• _What the exercise asks_: Each line of the data has to be transcribed exactly.

====== Supplied information

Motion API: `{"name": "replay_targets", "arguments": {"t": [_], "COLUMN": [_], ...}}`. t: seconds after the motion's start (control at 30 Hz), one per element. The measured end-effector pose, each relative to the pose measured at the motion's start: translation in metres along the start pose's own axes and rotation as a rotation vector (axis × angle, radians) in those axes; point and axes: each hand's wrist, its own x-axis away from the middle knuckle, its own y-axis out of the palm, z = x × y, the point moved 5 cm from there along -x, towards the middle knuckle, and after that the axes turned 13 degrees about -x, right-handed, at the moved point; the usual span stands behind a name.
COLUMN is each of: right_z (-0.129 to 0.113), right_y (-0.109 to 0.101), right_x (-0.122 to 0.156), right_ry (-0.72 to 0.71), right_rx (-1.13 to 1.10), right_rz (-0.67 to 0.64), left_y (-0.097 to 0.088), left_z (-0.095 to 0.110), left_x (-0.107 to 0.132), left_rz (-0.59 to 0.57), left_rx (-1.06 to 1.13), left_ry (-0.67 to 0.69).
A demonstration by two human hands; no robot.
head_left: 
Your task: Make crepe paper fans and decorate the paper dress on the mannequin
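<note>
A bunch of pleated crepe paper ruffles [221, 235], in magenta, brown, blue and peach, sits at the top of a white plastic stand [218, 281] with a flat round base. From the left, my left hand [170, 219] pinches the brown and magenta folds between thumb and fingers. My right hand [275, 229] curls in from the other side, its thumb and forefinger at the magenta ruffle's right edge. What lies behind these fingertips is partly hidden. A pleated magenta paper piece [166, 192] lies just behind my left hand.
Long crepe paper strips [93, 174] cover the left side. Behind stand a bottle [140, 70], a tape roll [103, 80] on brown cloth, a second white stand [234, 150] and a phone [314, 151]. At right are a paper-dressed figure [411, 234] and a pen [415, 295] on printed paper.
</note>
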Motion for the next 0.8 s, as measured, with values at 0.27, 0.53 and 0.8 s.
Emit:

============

• _Problem solution_:
Motion API: `{"name": "replay_targets", "arguments": {"t": [_], "COLUMN": [_], ...}}`. t: seconds after the motion's start (control at 30 Hz), one per element. The measured end-effector pose, each relative to the pose measured at the motion's start: translation in metres along the start pose's own axes and rotation as a rotation vector (axis × angle, radians) in those axes; point and axes: each hand's wrist, its own x-axis away from the middle knuckle, its own y-axis out of the palm, z = x × y, the point moved 5 cm from there along -x, towards the middle knuckle, and after that the axes turned 13 degrees about -x, right-handed, at the moved point; the usual span stands behind a name.
COLUMN is each of: right_z (-0.129 to 0.113), right_y (-0.109 to 0.101), right_x (-0.122 to 0.156), right_ry (-0.72 to 0.71), right_rx (-1.13 to 1.10), right_rz (-0.67 to 0.64), left_y (-0.097 to 0.088), left_z (-0.095 to 0.110), left_x (-0.107 to 0.132), left_rz (-0.59 to 0.57), left_rx (-1.06 to 1.13), left_ry (-0.67 to 0.69).
A demonstration by two human hands; no robot.
head_left: 
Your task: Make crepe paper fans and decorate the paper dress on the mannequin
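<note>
A bunch of pleated crepe paper ruffles [221, 235], in magenta, brown, blue and peach, sits at the top of a white plastic stand [218, 281] with a flat round base. From the left, my left hand [170, 219] pinches the brown and magenta folds between thumb and fingers. My right hand [275, 229] curls in from the other side, its thumb and forefinger at the magenta ruffle's right edge. What lies behind these fingertips is partly hidden. A pleated magenta paper piece [166, 192] lies just behind my left hand.
Long crepe paper strips [93, 174] cover the left side. Behind stand a bottle [140, 70], a tape roll [103, 80] on brown cloth, a second white stand [234, 150] and a phone [314, 151]. At right are a paper-dressed figure [411, 234] and a pen [415, 295] on printed paper.
</note>
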Motion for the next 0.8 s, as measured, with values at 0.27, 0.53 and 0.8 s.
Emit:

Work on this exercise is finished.